Meglio così: ulteriori controlli non rassicureranno chi soffre d ipocondria, la psicoterapia è più utile. La terapia cognitivo-comportamentale, in particolare, dà buoni risultati. Compiere il primo passo può essere un grosso ostacolo per le persone interessate. Parenti o amici possono aiutarle accompagnandole.

La ricerca su Internet

La salute e la malattia sono tra gli argomenti più ricercati su Internet. Una volta alla ricerca della causa di un dolore acuto agli arti o di un mal di testa, è possibile ritrovarsi con l’apparente diagnosi di una malattia potenzialmente letale. Perché l’algoritmo che sta dietro al dr. Google è fin troppo veloce a pensare al peggio. È un po’ ipocondriaco...

Meglio così: anche se le fonti di informazione sono pressoché infinite, continuare a leggere non sempre porta più certezze, ma spesso il contrario. Ma trovare fonti valide e affidabili non è poi così difficile. 

Come aiuta la psicoterapia a superare l’ipocondria?

L’obiettivo del trattamento dell’ipocondria è cambiare i modelli di pensiero e recuperare la qualità della vita. La dottoressa Steffi Weidt ci spiega come.

La linea di confine tra una persona che si preoccupa troppo della propria salute e una che ha una forte paura delle malattie è spesso molto sottile. Su cosa si basa per definirla?

Quando una persona soffre, la sua sofferenza è molto reale. Ciò che conta non è se quella persona ha torto o ragione dal punto di vista medico. Spesso le paure e le preoccupazioni per la malattia ruotano attorno a una percezione fisica spiacevole che il o la paziente interpreta in modo errato. Ma la percezione in sé è corretta. Come medica, devo prenderla sul serio.

Come si fa a conquistare la fiducia necessaria da parte di pazienti che soffrono di ipocondria, anche se è proprio quella che manca loro?

Andando a fondo della questione, rivedendo i risultati degli esami precedenti e considerando anche l’improbabile. Anche se una persona è stata sottoposta a centinaia di esami, può darsi che forse la cosa giusta non sia ancora stata controllata. Solo allora potrà iniziare la psicoterapia.

Alcune persone provano un disagio diffuso, altre una paura più concreta, e cercano di regolare queste emozioni spiacevoli andando dal medico per un controllo o facendo ricerche su Internet; che in alcune situazioni non è nemmeno sbagliato. Con il tempo, tuttavia, il cervello interiorizza che un esame è sempre necessario per sentirsi meglio e più sicuri.

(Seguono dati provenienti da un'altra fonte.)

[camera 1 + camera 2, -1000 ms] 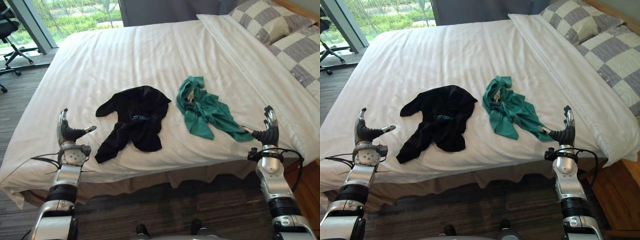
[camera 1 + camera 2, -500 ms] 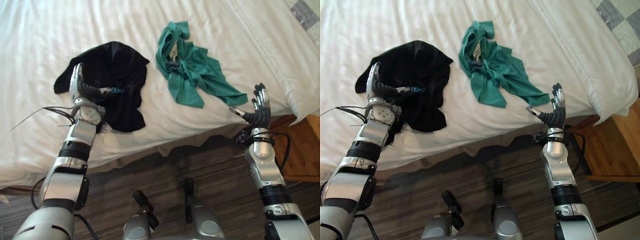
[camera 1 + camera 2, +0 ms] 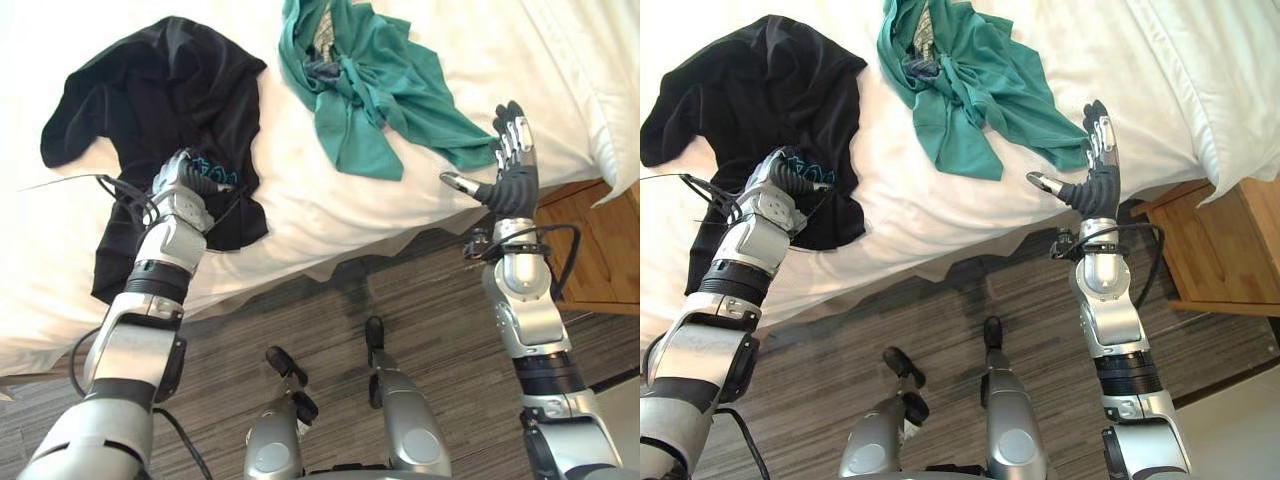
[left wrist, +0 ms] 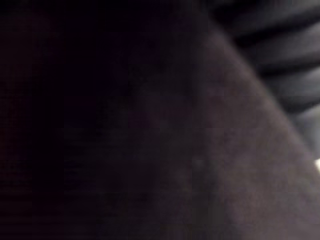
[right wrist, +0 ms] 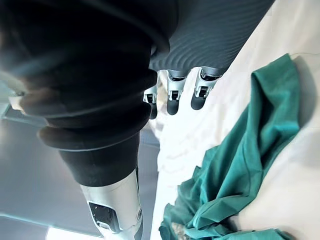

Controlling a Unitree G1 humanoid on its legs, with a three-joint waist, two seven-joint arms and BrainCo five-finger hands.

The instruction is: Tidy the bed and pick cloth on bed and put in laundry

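Black cloth [image 3: 170, 80] lies spread on bed [image 3: 300, 210] near edge, left side, not lifted. Left hand [image 3: 180, 195] now rests on its lower part, up from bed edge a second ago. Left wrist view dark with cloth, so can't tell if fingers closed on it. Likely grasp of first cloth starting; laundry step far off. Green cloth [image 3: 380, 90] crumpled just right of black, untouched. Right hand [image 3: 513, 180] still upright by its tip, fingers [image 5: 172, 97] straight, spread, holding nothing. Whole view shifted: camera moved, cloths didn't. Small teal print [image 3: 210, 165] on black cloth, unreadable.
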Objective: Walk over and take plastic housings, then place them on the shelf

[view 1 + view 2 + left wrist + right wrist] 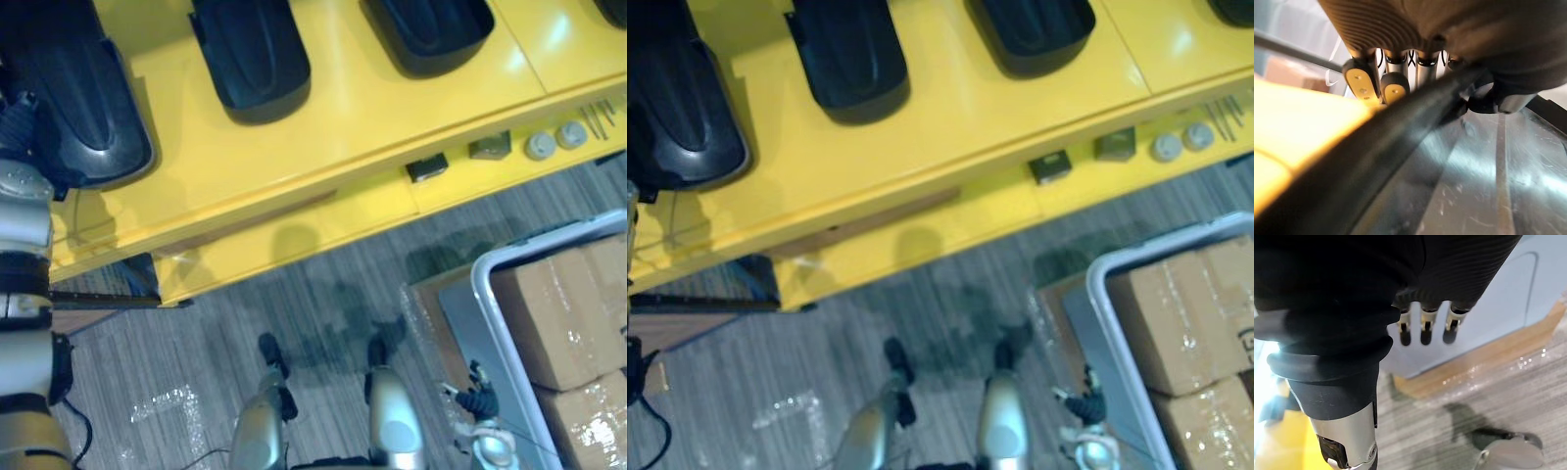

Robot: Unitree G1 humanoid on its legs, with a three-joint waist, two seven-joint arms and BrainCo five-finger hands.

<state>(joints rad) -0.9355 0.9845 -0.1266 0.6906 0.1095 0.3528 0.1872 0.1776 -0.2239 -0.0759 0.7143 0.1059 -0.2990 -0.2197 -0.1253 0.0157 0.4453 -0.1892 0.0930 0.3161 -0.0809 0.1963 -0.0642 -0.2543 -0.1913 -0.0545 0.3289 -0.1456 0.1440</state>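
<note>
Up close, the left wrist view shows the left hand (1425, 39) pinching the rim of a big black plastic housing (78, 98) on the flat yellow bench (372, 108). The right wrist view shows the right hand (1422, 328) hanging with loose, open fingers beside a pale grey bin (1498, 298)

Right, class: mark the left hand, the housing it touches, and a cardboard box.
left hand (1362, 84), left wrist view, a fingertip pad
black plastic housing (80, 103), left eye view, glossy top
cardboard box (563, 313), left eye view, top face
</note>
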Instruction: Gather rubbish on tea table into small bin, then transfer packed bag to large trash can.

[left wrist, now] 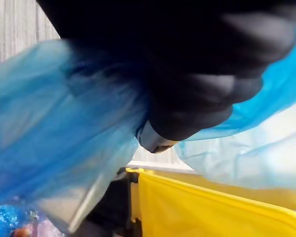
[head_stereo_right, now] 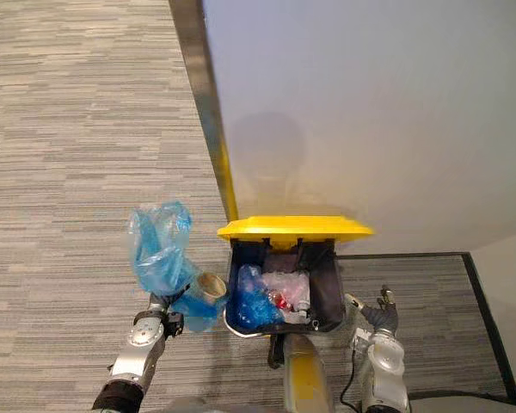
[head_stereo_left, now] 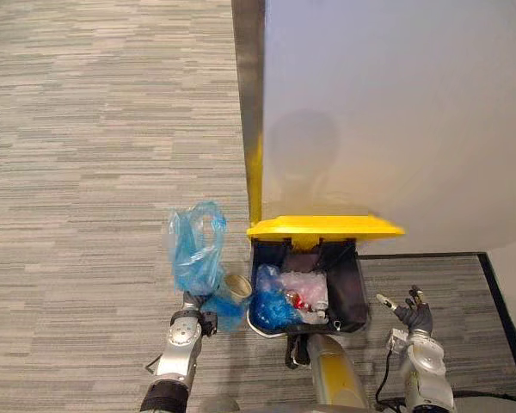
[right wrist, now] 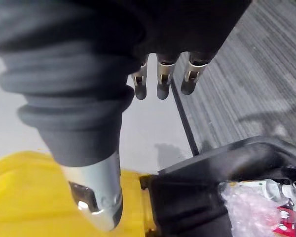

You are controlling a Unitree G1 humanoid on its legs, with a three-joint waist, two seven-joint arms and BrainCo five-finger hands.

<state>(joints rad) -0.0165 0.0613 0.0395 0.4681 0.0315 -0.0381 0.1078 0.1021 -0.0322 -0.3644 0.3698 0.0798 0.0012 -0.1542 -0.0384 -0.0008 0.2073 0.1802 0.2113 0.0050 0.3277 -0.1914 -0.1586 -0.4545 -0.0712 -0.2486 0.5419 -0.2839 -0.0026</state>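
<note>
Left hand (head_stereo_left: 191, 305) clutches blue bag (head_stereo_left: 195, 245); right hand (head_stereo_left: 413, 315) splayed.

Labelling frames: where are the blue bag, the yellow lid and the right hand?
blue bag (head_stereo_left: 193, 248), left eye view, its upper bulge.
yellow lid (head_stereo_left: 325, 226), left eye view, its middle.
right hand (head_stereo_left: 414, 316), left eye view, its palm.

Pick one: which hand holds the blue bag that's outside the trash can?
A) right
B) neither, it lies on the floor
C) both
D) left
D: the left hand has its fingers closed on the blue bag, held up just beside the open trash can, while the right hand hangs open and empty on the can's other side.
</note>
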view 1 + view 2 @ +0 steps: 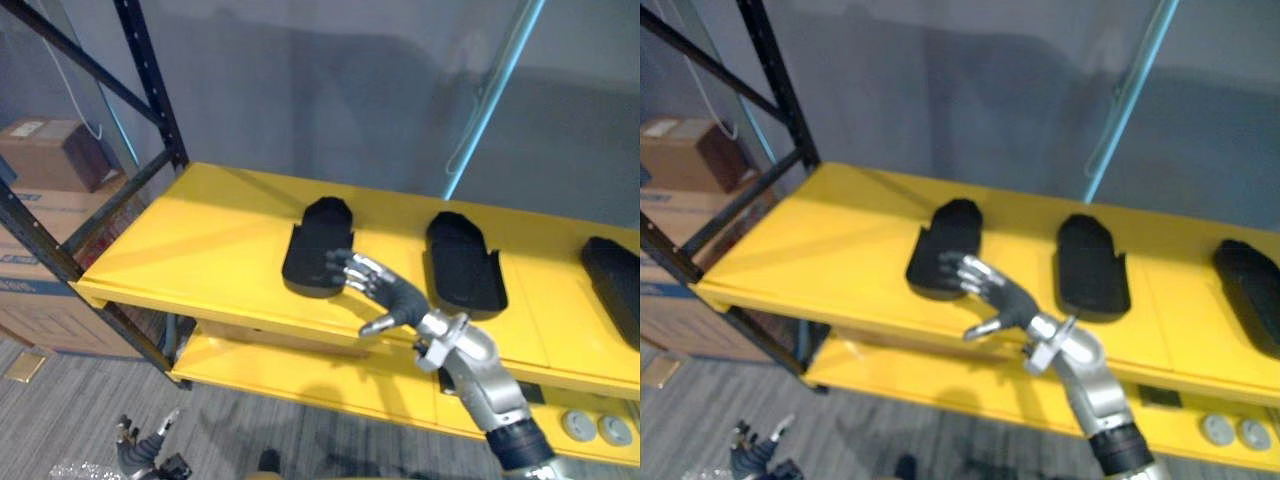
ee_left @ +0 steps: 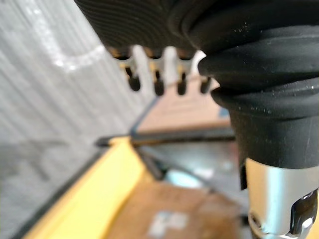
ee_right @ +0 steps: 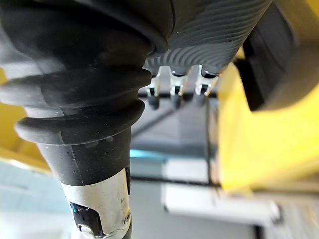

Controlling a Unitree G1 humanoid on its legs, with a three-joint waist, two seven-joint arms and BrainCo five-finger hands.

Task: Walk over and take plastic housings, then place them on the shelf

Come si accorge se la psicoterapia dà frutti?

Quando i o le pazienti diventano sempre più capaci di affrontare questa incertezza, senza esami o ricerche su Internet. Il cervello può anche imparare di nuovo che l’insicurezza se ne va da sola. I o le pazienti devono capire che il loro disagio è effettivamente giustificato, anche se ha cause diverse da quelle ipotizzate inizialmente. Questo può essere un sollievo.

In una fase successiva, ad esempio, ho redatto con una paziente una lettera al medico di famiglia, nella quale abbiamo stabilito che non deve eseguire determinati esami se, a suo parere, non sono utili, indipendentemente da quanto la paziente insista. È così che ci si riappropria della propria vita e si diventa più tolleranti nei confronti dei sintomi fisici, non interpretandoli immediatamente come una catastrofe.

Come possono i parenti sostenere le persone colpite?

Non scivolando nel ruolo di co-terapista. Perché non lo sono. Qualche volta possono anche non commentare se il o la partner va di nuovo dal medico o si informa su Internet. È importante che i familiari sappiano quali sono i meccanismi alla base di questo fenomeno e come affrontarlo.

A volte si cerca semplicemente una rassicurazione in famiglia invece di andare dal medico: «Anche tu pensi che non sia un infarto, vero?» A domande del genere si può anche non rispondere.

Sull’esperta

La dottoressa Steffi Weidt è medica senior presso l’Ospedale universitario di psichiatria di Zurigo ed esperta nella cura dell’ipocondria.